I brush your notions of beauty off my shoulder like dust

I brush your notions of beauty off my shoulder like dust

I admit I’m more of an old school banger. My lists are filled with ‘70s love songs and ‘80s metal. I have hours of hardcore techno that I put on when I need music that propels me through the day. Some of the music of today feels air-brushed with the same poppy-breathy-bouncy beats.

Someone told me summer hits are remanufactured with the same notes, over and over, to make you fall in love with the beat the same way you did last summer. We’re led into a false sense of what’s popular and pleasing. I’m just off an 18-hour road trip, and by the end of it, I didn’t want to hear one more note of music.

Except for one that went something like, “Why’re men great ‘til they gotta be great,” and I just wanted to dive inside and swim around for a bit. I try to stay musically relevant until the days when the only thing I want to hear is Bread singing slow love songs back into my ear. But this song? This singer? She is everything plus a huge bowl of confidence I wish I’d had back in my day. Her love of self and the way she shows it make me want to jump on stage with her to pound out a jam.

Her name is Lizzo. Remember it.

Why should she matter to you? Maybe she doesn’t or never will, and maybe you’ll never hear one note of her music. That’s OK.

There were many of us that never had body confidence because society said we weren’t beautiful, that our bodies were unacceptable. Culture said my place was the pretty plus section at Sears and that to attempt to be anything else was laughable. So I didn’t attempt anything else until I grew up and realized the façade that had created an invisible barrier. And I tore it down. Lizzo is tearing it down too.

Entertainers like her may not be your cup of tea. They don’t have to be. What needs to be recognized in a world where we have insults being hurled from our very own leaders is that those who seek to keep others down live in their own world of insecurity.

From so very young we teach our kids not to be bullies, to be kind and to love others. Somewhere along the line society tells us differently, and we begin to sift and separate those we see as different, somehow not as cool or beautiful.

This kind of thinking is reinforced by cliques, by those in power (whether in school hierarchies or governmental ones), and we fall into a way of believing we’re better than others because we’re skinny or rich or can dunk a basketball.

In Lizzo I see a shedding of stereotypes. When I see her onstage (or even hear her on my radio) and see her shake it the same way others do, in ways someone else wouldn’t be looked at crossways, I take joy in the way people’s mouths drop open.

Barriers are meant to be torn down, cast out, disassembled until nothing but dust.
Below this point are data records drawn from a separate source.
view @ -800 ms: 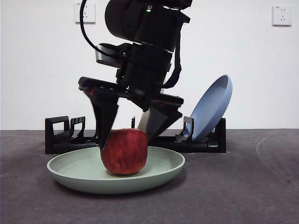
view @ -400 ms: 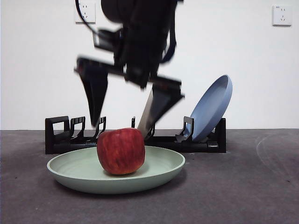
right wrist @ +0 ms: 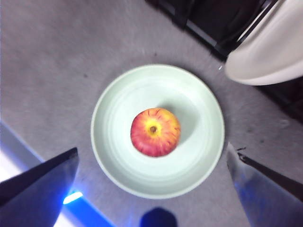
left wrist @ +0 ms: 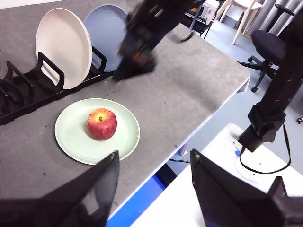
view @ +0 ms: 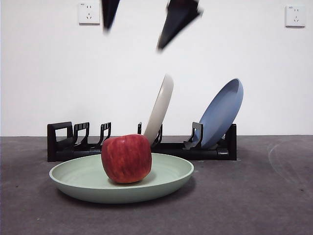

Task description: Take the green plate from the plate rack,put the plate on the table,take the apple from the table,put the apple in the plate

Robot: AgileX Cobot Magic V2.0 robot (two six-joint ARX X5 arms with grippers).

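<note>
apple in green plate, right pincer (spread) above

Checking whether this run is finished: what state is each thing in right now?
Apple: resting upright in the green plate, free of any gripper.
Green plate: flat on the table, out of the rack.
White plate: standing on edge in the plate rack.
Blue plate: leaning in the rack.
Right gripper: open, high above the apple.
Left gripper: open, empty, off to the side.
</note>
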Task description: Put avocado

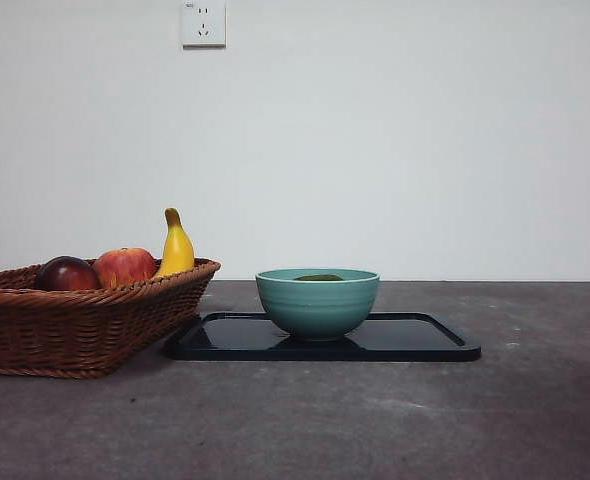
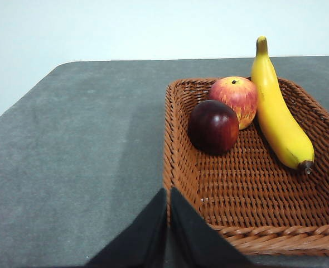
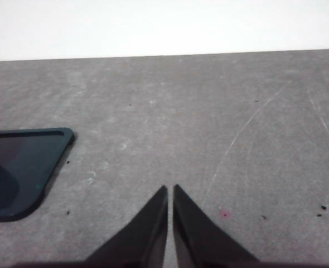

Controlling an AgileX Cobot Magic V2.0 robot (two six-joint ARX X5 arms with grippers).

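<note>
The avocado (image 1: 318, 277) shows only as a dark olive-green sliver above the rim of the teal bowl (image 1: 317, 303), which stands on the black tray (image 1: 425, 340) at the table's middle. My left gripper (image 2: 168, 192) is shut and empty, hovering over the near corner of the wicker basket (image 2: 181, 139). My right gripper (image 3: 170, 190) is shut and empty over bare grey table, to one side of the tray's corner (image 3: 25, 162). Neither arm appears in the front view.
The wicker basket (image 1: 35, 330) at the left holds a dark red-purple fruit (image 2: 213, 127), a red-orange apple (image 2: 235, 99) and a banana (image 2: 279, 111). A wall socket (image 1: 203, 22) sits high on the white wall behind.
</note>
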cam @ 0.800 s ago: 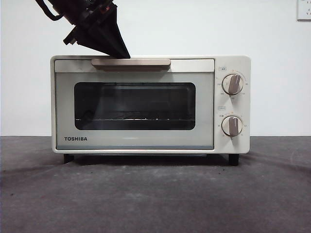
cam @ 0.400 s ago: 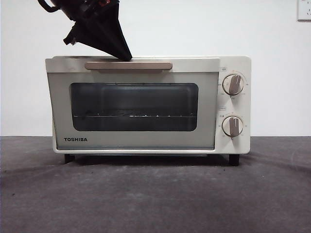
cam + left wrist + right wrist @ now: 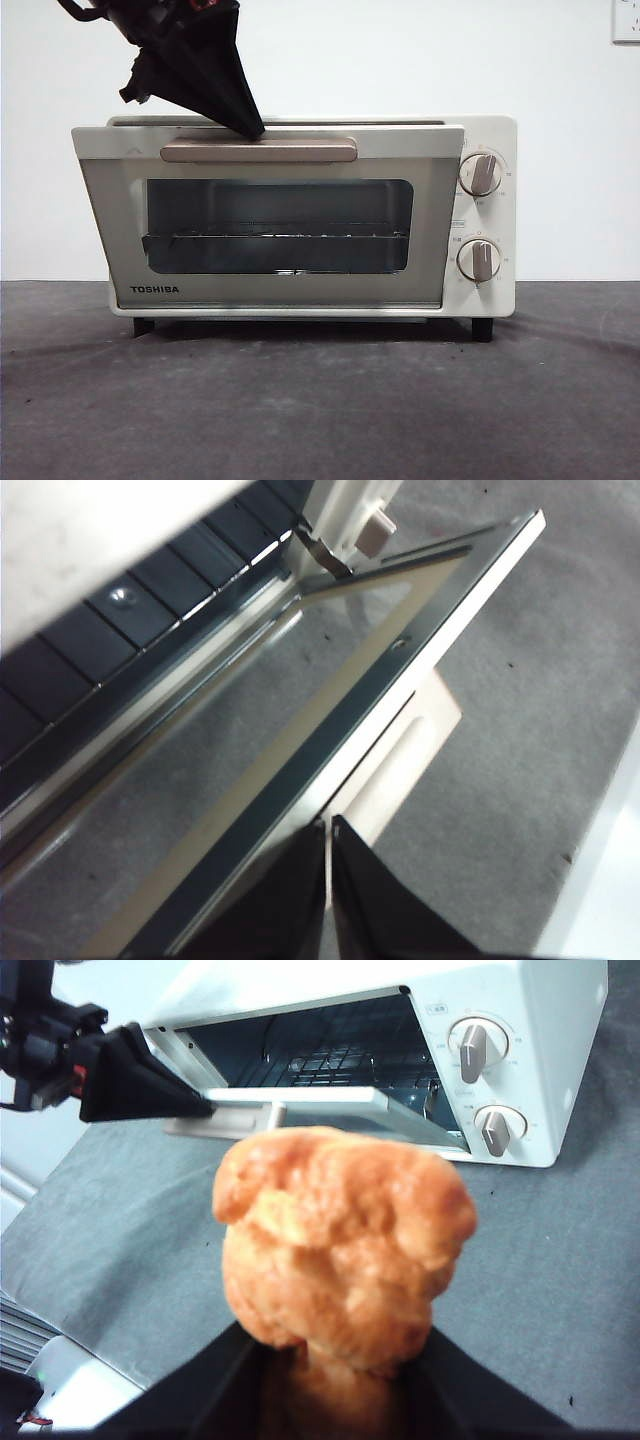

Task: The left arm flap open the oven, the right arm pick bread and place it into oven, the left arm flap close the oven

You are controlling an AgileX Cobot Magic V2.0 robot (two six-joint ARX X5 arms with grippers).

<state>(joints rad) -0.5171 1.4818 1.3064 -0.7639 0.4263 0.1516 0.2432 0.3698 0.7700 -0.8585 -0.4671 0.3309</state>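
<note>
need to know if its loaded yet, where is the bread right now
Not in the oven: the right wrist view shows the bread held in the right gripper, in front of the partly open door, which the left gripper touches.

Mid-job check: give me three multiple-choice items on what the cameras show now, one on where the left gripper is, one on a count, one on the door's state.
1. Where is the left arm's black wedge-shaped gripper?
A. at the top edge of the cream-white toaster oven door, by the beige-brown bar handle
B. on the lower knob
C. on the grey table

2. How many beige knobs does the oven have?
A. one
B. two
C. four

3. What state is the door in?
A. shut flush
B. partly tilted open
C. removed

Answers:
1 A, the tip meets the door's edge above the handle.
2 B, two knobs sit one above the other.
3 B, the door leans outward, leaving a gap at its top.
</note>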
Her confidence restores even my own patched-up heart, one that societally was meant to feel unworthy.

I want to believe we are better, that we’re climbing out of those stereotypes. I don’t believe we are. We’ve been ushered into an era that says, “I know it’s mean to say you are fat, but you are,” and with this unvarnished so-called truth-telling, we’ve lost a bit of our humanity.

There is a violent, unnecessary road I could go down, naming each bit of “truth-telling” that’s helped us lose our way. It’s a brutal way of not co-existing with others, with thinking they’re less. It’s a way of putting others down because they don’t look like you.

I will shriek to the heavens while claiming the beauty that clashes with societal norms. I will rail with fist raised against those who seek to separate us by difference. And I will sing at the top of my lungs with those that gather themselves to show us we’re all uniquely the same and that our erroneous concept of what’s beautiful and acceptable is but a glimmer of dust we brush off our shoulders.